Паровозный гудок не дал ему продолжить – оборвал на полуслове, как это обычно бывает; впрочем, и договаривать-то, по сути, было нечего...
 
Маковецкий ходил по залу ожидания чернее тучи.
- Что вы все расстраиваетесь? - горячо шептал я ему. – Ведь состояние старика улучшилось, все идет хорошо...
- Ну-ну... Это, знаете, как в том анекдоте. Сестра докладывает врачу: «Сегодня пациенту из шестой палаты лучше». - «С чего вы решили?» - «Он пришел в себя и сказал, что чувствует себя значительно хуже...»
 
Маковецкий совершенно не менял выражения глаз, и мне от этого становилось совсем не по себе:
- Неужели вы ни на что не надеетесь?
- Почему же? - также холодно возразил он, что само возражение оказалось как бы для проформы. – Вы правы: доктор обязан верить в лучший исход... Но что может решить один процент веры против девяноста девяти факта? Посмотрим... Если к утру температура не повысится, то, возможно, мы и победим...
 
Может быть, этими словами доктора я вполне утешился и вторую половину ночи провел весьма спокойно; мне даже казалось, что ничего ровным счетом не происходит, что вся эта суета – лишь временное, хотя и неприятное стечение обстоятельств. Однако, к утру, когда меня должен быть сменить Маковецкий, на меня нашел безотчетный страх: я вдруг почувствовал, как эта крохотная вокзальная гостиная наполняется жаром, и никакой сквозняк уже не в силах этому помешать.
 
Через несколько минут, где-то около шести утра (я помню: небо только-только начинало светлеть), Сергей Николаевич застонал. Я побежал за Андреем Дмитриевичем – он спал на узкой и короткой кушетке, укрывшись плащом, - и буквально затормошил его. Мы вернулись, когда больного уже колотил озноб.
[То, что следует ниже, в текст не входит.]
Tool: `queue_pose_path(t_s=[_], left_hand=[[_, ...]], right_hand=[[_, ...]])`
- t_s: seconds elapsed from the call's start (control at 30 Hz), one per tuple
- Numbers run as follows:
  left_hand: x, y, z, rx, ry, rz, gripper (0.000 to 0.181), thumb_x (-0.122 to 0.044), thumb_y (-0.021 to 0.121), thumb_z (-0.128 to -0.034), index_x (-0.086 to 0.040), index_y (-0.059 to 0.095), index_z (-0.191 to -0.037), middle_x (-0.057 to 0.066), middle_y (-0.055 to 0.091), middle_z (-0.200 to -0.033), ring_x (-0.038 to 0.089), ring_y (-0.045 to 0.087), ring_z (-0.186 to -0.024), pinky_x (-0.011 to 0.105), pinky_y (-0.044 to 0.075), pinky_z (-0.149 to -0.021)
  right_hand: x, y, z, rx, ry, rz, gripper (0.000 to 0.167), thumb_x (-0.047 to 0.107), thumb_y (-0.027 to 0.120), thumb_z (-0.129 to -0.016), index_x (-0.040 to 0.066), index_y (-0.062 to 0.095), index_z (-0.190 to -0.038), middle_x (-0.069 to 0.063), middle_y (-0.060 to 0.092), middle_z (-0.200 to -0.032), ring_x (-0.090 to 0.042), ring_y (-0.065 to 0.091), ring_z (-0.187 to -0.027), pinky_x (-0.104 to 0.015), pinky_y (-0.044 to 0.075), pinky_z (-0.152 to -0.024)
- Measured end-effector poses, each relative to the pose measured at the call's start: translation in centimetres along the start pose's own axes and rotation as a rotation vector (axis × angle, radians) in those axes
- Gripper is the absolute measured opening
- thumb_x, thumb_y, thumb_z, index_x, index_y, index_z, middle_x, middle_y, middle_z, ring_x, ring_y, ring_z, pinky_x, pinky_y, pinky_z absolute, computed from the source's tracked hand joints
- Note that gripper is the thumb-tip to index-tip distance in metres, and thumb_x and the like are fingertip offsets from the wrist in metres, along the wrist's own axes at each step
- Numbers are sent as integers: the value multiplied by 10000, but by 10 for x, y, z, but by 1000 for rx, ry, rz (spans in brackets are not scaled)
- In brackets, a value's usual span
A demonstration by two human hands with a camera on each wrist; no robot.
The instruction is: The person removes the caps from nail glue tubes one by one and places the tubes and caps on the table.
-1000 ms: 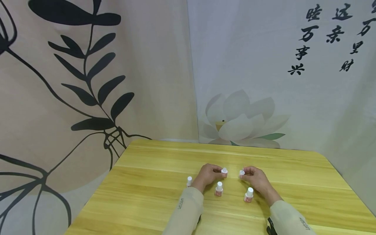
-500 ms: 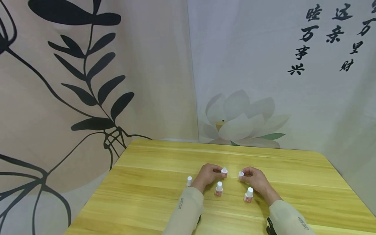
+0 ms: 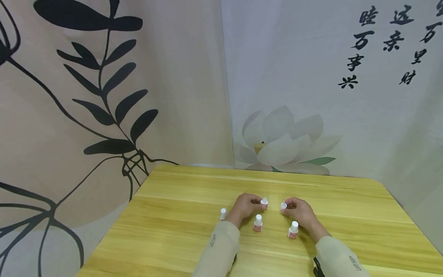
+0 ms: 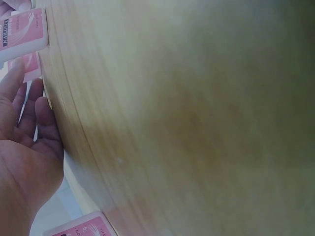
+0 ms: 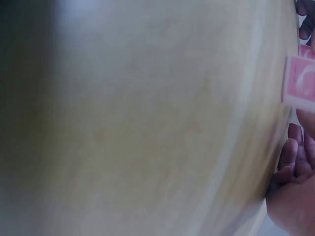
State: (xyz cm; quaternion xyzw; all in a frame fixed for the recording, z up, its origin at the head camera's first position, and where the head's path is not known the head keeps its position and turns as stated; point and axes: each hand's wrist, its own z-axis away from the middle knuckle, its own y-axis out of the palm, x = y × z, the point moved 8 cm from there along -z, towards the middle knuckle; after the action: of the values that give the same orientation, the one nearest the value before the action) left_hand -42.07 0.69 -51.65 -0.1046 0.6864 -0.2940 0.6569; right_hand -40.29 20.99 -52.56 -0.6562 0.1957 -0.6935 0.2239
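Note:
On the wooden table, my left hand (image 3: pixel 246 204) pinches a small nail glue bottle (image 3: pixel 264 204) with a white cap and pink label. Just to its right, my right hand (image 3: pixel 302 211) holds another such bottle (image 3: pixel 283 206) between thumb and fingers. Both held bottles look upright and a small gap separates them. Closer to me stand two more bottles, a middle one (image 3: pixel 257 223) and a right one (image 3: pixel 293 230). A further bottle (image 3: pixel 223 214) is partly hidden behind my left forearm. In the left wrist view, a label (image 4: pixel 19 30) reads NAILGLUE.
The table (image 3: pixel 173 231) has a light wood grain. Behind it hangs a cloth backdrop (image 3: pixel 194 96) printed with plants, a lotus and dark characters. Both sleeves (image 3: pixel 221 246) lie over the table's near part.
My right hand has shifted its bottle slightly left and toward me, closer to the other held bottle. My left hand and the standing bottles have stayed in place.

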Motion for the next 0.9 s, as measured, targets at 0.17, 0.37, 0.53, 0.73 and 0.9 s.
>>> queue_pose_path(t_s=[0.17, 0.37, 0.53, 0.73, 0.9], left_hand=[[0, 0, 0, 1, 0, 4, 180, -289, 805, -846, -156, 775, -963, -102, 678, -862, 59, 566, -797, 301, 499, -801], [1, 1, -1, 1, -4, -5, 181, -300, 810, -840, -160, 773, -948, -104, 670, -848, 64, 560, -788, 295, 495, -782], [0, 0, 0, 2, 3, -20, 182, -262, 815, -839, -141, 769, -967, -87, 665, -860, 76, 562, -789, 293, 497, -767], [0, 0, 0, 3, 1, -22, 205, -199, 810, -838, -123, 763, -1022, -68, 667, -898, 86, 559, -808, 298, 501, -775], [1, 1, -1, 11, 16, -19, 293, -93, 757, -841, -93, 732, -1133, -46, 684, -947, 94, 577, -858, 302, 505, -831]], right_hand=[[0, 0, 1, 5, 0, -1, 307, 67, 764, -849, -38, 632, -1105, -83, 666, -978, -229, 605, -918, -399, 505, -832], [2, 0, 2, 17, -15, -28, 366, 48, 757, -849, -65, 609, -1163, -99, 657, -999, -225, 604, -926, -349, 507, -811], [0, 0, 1, 26, -25, -40, 429, 45, 762, -841, -82, 588, -1213, -92, 653, -1006, -215, 600, -923, -328, 498, -800], [2, 0, 2, 46, -46, -46, 492, 53, 759, -847, -93, 556, -1271, -102, 644, -1013, -212, 604, -918, -312, 498, -785], [0, 0, 4, 69, -52, -63, 521, 34, 733, -858, -92, 521, -1317, -110, 621, -1037, -216, 592, -928, -331, 498, -795]])
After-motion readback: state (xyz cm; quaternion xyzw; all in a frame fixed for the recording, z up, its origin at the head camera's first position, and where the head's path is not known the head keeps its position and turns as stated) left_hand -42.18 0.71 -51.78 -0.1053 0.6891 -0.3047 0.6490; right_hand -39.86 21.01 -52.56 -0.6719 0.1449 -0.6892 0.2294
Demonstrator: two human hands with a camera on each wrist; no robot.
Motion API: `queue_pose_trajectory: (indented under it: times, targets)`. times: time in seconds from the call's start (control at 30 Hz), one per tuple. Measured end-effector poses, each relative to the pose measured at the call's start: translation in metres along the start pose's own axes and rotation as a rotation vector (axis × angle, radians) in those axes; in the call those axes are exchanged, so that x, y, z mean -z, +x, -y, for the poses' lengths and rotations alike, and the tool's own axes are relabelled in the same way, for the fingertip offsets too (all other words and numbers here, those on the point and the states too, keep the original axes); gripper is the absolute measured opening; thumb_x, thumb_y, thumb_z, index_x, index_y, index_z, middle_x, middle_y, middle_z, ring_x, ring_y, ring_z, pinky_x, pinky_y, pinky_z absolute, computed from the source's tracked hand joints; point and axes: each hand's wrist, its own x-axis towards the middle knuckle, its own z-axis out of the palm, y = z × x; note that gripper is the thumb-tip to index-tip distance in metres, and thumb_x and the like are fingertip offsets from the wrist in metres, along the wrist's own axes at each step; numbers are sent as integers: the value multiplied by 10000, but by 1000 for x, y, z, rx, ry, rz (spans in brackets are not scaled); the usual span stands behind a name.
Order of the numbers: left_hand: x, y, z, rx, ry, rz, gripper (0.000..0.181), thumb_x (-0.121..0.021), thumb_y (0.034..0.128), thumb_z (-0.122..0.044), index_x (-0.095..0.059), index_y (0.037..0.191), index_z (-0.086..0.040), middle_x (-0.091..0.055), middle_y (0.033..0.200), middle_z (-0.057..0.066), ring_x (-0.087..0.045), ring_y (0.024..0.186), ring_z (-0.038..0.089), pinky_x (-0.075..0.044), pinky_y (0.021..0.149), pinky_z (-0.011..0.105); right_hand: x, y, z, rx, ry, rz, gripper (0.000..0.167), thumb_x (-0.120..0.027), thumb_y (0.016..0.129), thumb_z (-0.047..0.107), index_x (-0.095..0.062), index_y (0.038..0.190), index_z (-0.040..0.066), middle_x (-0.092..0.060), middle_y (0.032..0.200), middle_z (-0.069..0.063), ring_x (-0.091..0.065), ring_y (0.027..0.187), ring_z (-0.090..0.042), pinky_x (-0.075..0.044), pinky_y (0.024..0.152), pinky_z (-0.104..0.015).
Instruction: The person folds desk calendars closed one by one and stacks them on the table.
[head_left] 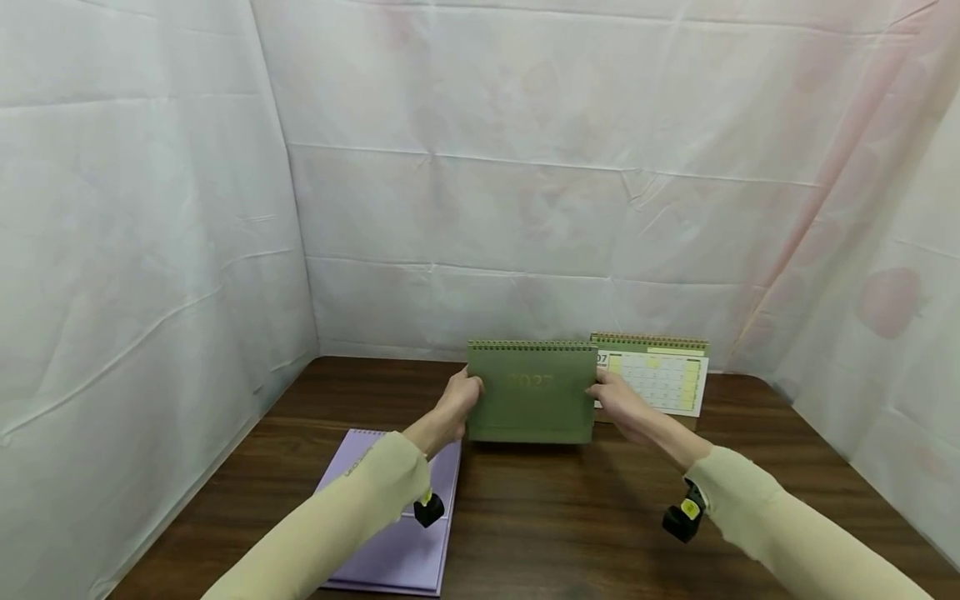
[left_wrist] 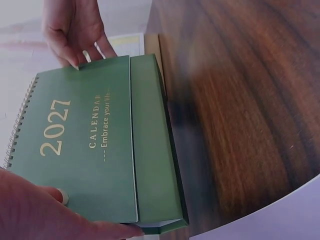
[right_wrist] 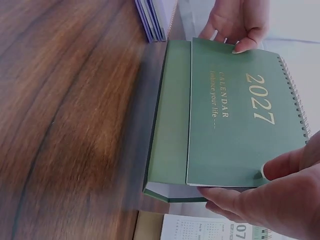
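Observation:
Both hands grip a green desk calendar point(head_left: 531, 408) marked 2027, which stands upright like a tent with its spiral binding on top. The left hand point(head_left: 459, 398) pinches its left side edge, thumb on the front cover. At the opposite edge the right hand point(head_left: 618, 400) does the same, its thumb point(right_wrist: 282, 166) on the cover and fingers behind. In the right wrist view the calendar's base point(right_wrist: 170, 115) is close to the table, but whether it touches cannot be made out. Behind the right hand stands another calendar point(head_left: 660, 379) with a white and yellow month page.
A purple spiral-bound calendar point(head_left: 397, 554) lies flat on the dark wooden table point(head_left: 555, 533) at the left, under the left forearm. Pale cloth walls point(head_left: 525, 217) enclose the table at the back and sides.

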Motion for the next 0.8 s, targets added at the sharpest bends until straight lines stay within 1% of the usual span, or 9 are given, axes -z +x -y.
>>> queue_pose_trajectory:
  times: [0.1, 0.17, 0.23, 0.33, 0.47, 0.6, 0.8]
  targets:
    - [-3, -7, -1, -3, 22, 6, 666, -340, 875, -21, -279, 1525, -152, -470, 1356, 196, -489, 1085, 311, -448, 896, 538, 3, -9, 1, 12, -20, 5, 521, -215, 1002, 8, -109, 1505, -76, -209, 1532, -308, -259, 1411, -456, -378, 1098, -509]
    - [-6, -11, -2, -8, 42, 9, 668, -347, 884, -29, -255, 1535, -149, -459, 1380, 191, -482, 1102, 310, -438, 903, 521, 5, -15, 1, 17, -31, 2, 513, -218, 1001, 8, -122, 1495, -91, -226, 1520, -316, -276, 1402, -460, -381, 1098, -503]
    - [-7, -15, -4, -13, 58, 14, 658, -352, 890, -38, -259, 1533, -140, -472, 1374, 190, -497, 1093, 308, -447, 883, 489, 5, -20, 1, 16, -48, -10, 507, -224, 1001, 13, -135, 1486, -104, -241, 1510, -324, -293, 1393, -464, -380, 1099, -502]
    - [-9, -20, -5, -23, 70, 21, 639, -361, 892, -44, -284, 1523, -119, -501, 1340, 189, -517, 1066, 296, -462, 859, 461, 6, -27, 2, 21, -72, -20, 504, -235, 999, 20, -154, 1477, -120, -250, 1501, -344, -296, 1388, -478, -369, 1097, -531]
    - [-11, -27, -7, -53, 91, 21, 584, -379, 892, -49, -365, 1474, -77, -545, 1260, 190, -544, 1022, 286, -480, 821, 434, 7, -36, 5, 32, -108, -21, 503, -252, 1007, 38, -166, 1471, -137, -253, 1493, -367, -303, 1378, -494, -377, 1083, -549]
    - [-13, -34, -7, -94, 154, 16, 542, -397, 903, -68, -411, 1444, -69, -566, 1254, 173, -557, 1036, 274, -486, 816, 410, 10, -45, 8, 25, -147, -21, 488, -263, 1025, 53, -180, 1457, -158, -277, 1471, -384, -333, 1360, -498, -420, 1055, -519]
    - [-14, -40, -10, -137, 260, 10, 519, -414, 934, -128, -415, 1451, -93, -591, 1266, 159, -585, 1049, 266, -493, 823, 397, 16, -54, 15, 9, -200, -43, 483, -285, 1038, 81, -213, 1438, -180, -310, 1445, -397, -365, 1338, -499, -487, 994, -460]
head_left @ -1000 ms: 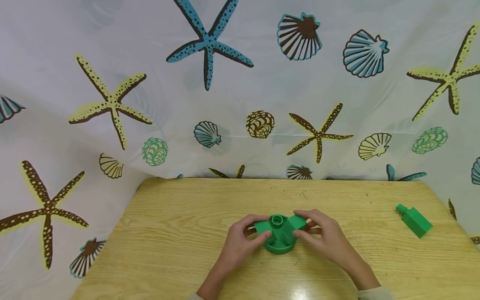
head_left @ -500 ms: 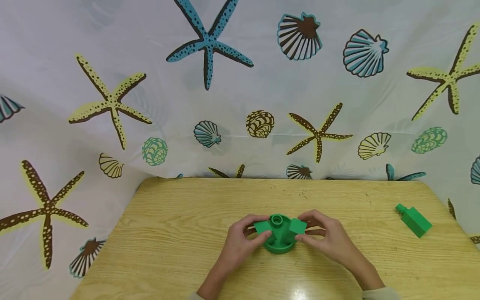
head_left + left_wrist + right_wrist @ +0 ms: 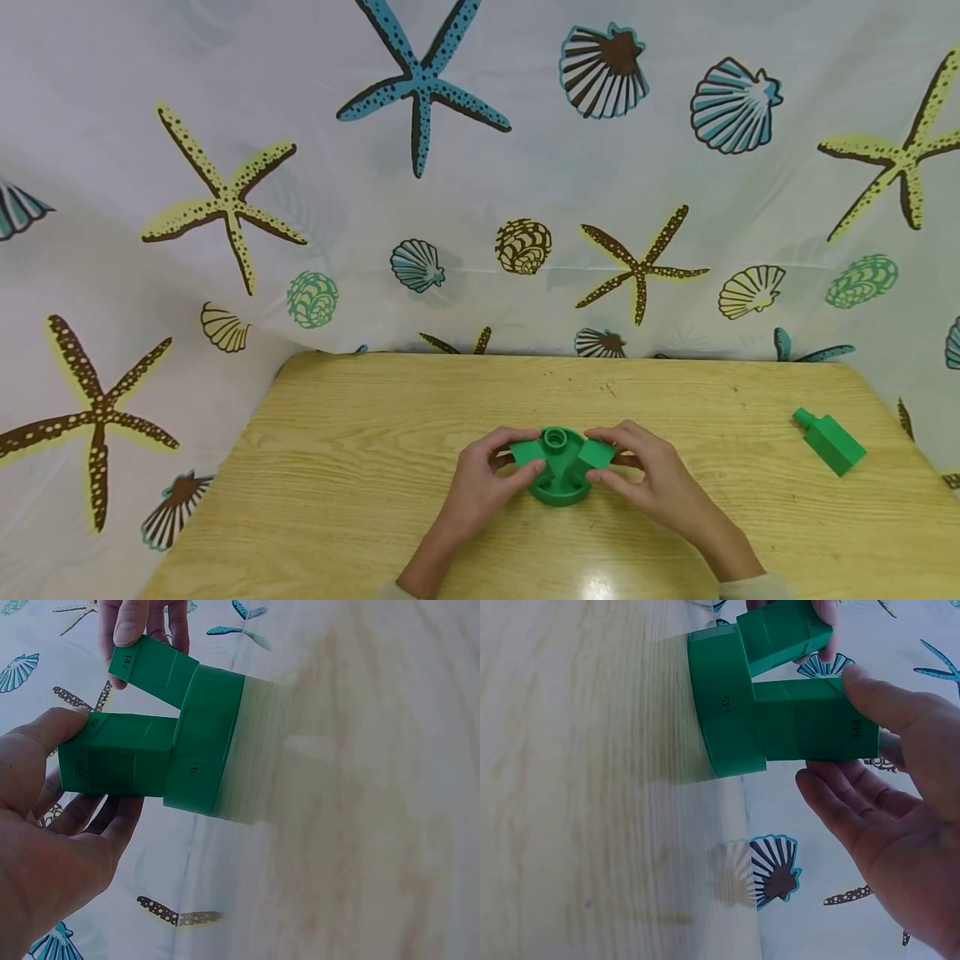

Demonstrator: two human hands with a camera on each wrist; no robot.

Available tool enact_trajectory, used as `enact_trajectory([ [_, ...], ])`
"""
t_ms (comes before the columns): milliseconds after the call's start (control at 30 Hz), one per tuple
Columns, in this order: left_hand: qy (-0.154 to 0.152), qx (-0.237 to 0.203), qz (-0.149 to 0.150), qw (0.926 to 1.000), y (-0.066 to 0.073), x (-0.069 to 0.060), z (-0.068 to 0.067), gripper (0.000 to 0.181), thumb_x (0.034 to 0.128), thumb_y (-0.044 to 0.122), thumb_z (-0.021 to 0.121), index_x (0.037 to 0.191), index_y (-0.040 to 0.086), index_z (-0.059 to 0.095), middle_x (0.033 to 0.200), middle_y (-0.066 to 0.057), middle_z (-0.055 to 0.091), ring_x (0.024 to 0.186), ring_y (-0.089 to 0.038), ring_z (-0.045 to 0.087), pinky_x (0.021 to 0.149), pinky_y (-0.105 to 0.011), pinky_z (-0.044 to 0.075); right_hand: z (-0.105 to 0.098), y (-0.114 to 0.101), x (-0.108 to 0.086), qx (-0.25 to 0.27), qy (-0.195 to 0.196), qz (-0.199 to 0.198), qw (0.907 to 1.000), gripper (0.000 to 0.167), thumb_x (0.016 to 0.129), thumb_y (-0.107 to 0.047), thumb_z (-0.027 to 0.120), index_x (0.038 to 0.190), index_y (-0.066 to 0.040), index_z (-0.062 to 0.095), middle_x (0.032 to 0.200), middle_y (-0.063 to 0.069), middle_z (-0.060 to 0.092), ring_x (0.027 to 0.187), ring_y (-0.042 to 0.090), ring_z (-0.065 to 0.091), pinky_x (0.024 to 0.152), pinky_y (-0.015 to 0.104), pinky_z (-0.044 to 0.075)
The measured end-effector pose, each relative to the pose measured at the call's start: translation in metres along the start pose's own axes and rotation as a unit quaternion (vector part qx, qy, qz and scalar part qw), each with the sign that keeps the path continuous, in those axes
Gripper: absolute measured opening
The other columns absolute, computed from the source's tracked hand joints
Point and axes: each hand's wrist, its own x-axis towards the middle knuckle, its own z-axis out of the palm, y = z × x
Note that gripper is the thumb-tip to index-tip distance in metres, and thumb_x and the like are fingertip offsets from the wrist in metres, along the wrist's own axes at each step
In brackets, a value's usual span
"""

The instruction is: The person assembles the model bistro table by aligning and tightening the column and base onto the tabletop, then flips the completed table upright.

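A green round base (image 3: 560, 497) sits on the wooden table (image 3: 360, 467) with a threaded ring at its far side. Two green blocks rise from it, leaning outward. My left hand (image 3: 480, 483) grips the left block (image 3: 527, 452), its thumb on the near side. The right block (image 3: 597, 454) is pinched between the thumb and fingers of my right hand (image 3: 663, 482). In the left wrist view this left block (image 3: 116, 754) meets the base (image 3: 202, 742); the right wrist view has the right block (image 3: 817, 716) against the base too. Small numbers mark the pieces.
A loose green piece (image 3: 834, 446), a block with a narrow threaded-looking neck, lies on its side at the table's right. Behind and beside the table hangs a white cloth (image 3: 465, 183) printed with starfish and shells.
The right block has turned in my right hand's fingers, first one way and then back, and its top is angled again. My left hand and the base stay about where they were.
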Motion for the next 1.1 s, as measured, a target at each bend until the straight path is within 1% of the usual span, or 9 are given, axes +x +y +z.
enact_trajectory([
  [200,0.006,0.004,0.004,1.0000,0.000,0.000,0.001,0.036,0.0929,0.012,0.079,0.126,0.003,0.070,0.125,-0.011,0.068,0.116,-0.026,0.065,0.096,-0.034,0.055,0.000,-0.004,0.001,-0.020,0.013,-0.017,0.9996,0.040,0.090,-0.007,0.080,0.128,-0.007,0.068,0.101,0.000,0.062,0.089,0.020,0.067,0.079,0.037,0.062],
  [367,0.007,0.025,0.001,0.9997,0.003,-0.001,0.002,0.036,0.0941,0.015,0.078,0.128,0.005,0.069,0.126,-0.008,0.067,0.118,-0.025,0.064,0.097,-0.036,0.055,-0.001,-0.006,0.000,-0.008,0.010,-0.003,0.9999,0.041,0.089,-0.008,0.081,0.129,-0.007,0.068,0.103,0.001,0.064,0.093,0.022,0.068,0.082,0.034,0.061],
  [500,0.006,0.079,0.005,0.9969,0.008,-0.003,0.002,0.036,0.0959,0.019,0.076,0.130,0.009,0.068,0.127,-0.007,0.066,0.119,-0.026,0.062,0.100,-0.043,0.053,-0.002,-0.005,0.000,-0.002,0.001,0.020,0.9998,0.045,0.088,-0.013,0.082,0.131,-0.009,0.067,0.108,0.000,0.066,0.099,0.023,0.068,0.085,0.035,0.060],
  [567,0.009,0.118,0.024,0.9927,0.012,-0.003,0.002,0.039,0.0950,0.017,0.077,0.132,0.009,0.067,0.127,-0.008,0.065,0.120,-0.026,0.062,0.101,-0.048,0.052,-0.004,-0.004,-0.001,-0.006,-0.004,0.032,0.9995,0.048,0.089,-0.017,0.082,0.133,-0.011,0.066,0.111,-0.001,0.067,0.102,0.023,0.068,0.088,0.038,0.059],
  [667,0.023,0.179,0.061,0.9817,0.023,-0.005,0.005,0.043,0.0916,0.013,0.080,0.132,0.009,0.067,0.127,-0.009,0.064,0.121,-0.027,0.061,0.101,-0.050,0.051,-0.010,-0.004,-0.003,-0.011,-0.002,0.052,0.9986,0.047,0.091,-0.020,0.081,0.135,-0.013,0.065,0.112,-0.002,0.067,0.106,0.022,0.068,0.092,0.042,0.057],
  [767,0.028,0.219,0.089,0.9712,0.038,-0.007,0.014,0.045,0.0893,0.011,0.082,0.132,0.008,0.067,0.127,-0.007,0.062,0.121,-0.025,0.060,0.099,-0.045,0.053,-0.023,-0.005,-0.006,-0.028,0.024,0.070,0.9969,0.042,0.095,-0.019,0.076,0.135,-0.014,0.064,0.112,-0.002,0.068,0.106,0.023,0.068,0.095,0.043,0.056],
  [933,-0.005,0.233,0.103,0.9669,0.059,-0.010,0.038,0.044,0.0921,0.015,0.080,0.133,0.008,0.066,0.130,-0.005,0.059,0.116,-0.022,0.061,0.093,-0.037,0.056,-0.054,-0.005,-0.011,-0.101,0.090,0.093,0.9865,0.040,0.099,-0.019,0.072,0.137,-0.013,0.063,0.118,0.001,0.068,0.108,0.021,0.066,0.096,0.040,0.055],
  [1000,-0.023,0.237,0.097,0.9663,0.062,-0.010,0.047,0.047,0.0934,0.018,0.079,0.137,0.008,0.063,0.133,-0.005,0.057,0.117,-0.021,0.061,0.093,-0.034,0.056,-0.065,-0.004,-0.014,-0.128,0.109,0.095,0.9811,0.041,0.099,-0.018,0.072,0.138,-0.011,0.063,0.122,0.002,0.067,0.110,0.018,0.063,0.097,0.041,0.054],
  [1100,-0.056,0.240,0.058,0.9673,0.062,-0.009,0.058,0.057,0.0959,0.023,0.076,0.147,0.008,0.055,0.142,-0.005,0.052,0.126,-0.022,0.056,0.098,-0.033,0.053,-0.079,0.001,-0.022,-0.155,0.133,0.092,0.9746,0.040,0.099,-0.013,0.071,0.138,-0.009,0.062,0.127,0.006,0.065,0.111,0.012,0.060,0.098,0.027,0.053],
])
- Как я и думал... – сказал он и в сердцах припечатал еще свои опасения.
 
Столбик термометра подходил к сороковой отметке, и даже почудилось, что эта желто-серебристая, почти невидимая жидкость улыбается нам улыбкой Мефистофеля. Сергей Николаевич пришел в себя, посмотрел на Маковецкого и тихо спросил:
- Неужто все?
Андрей Дмитриевич приложил палец к губам – нельзя разговаривать.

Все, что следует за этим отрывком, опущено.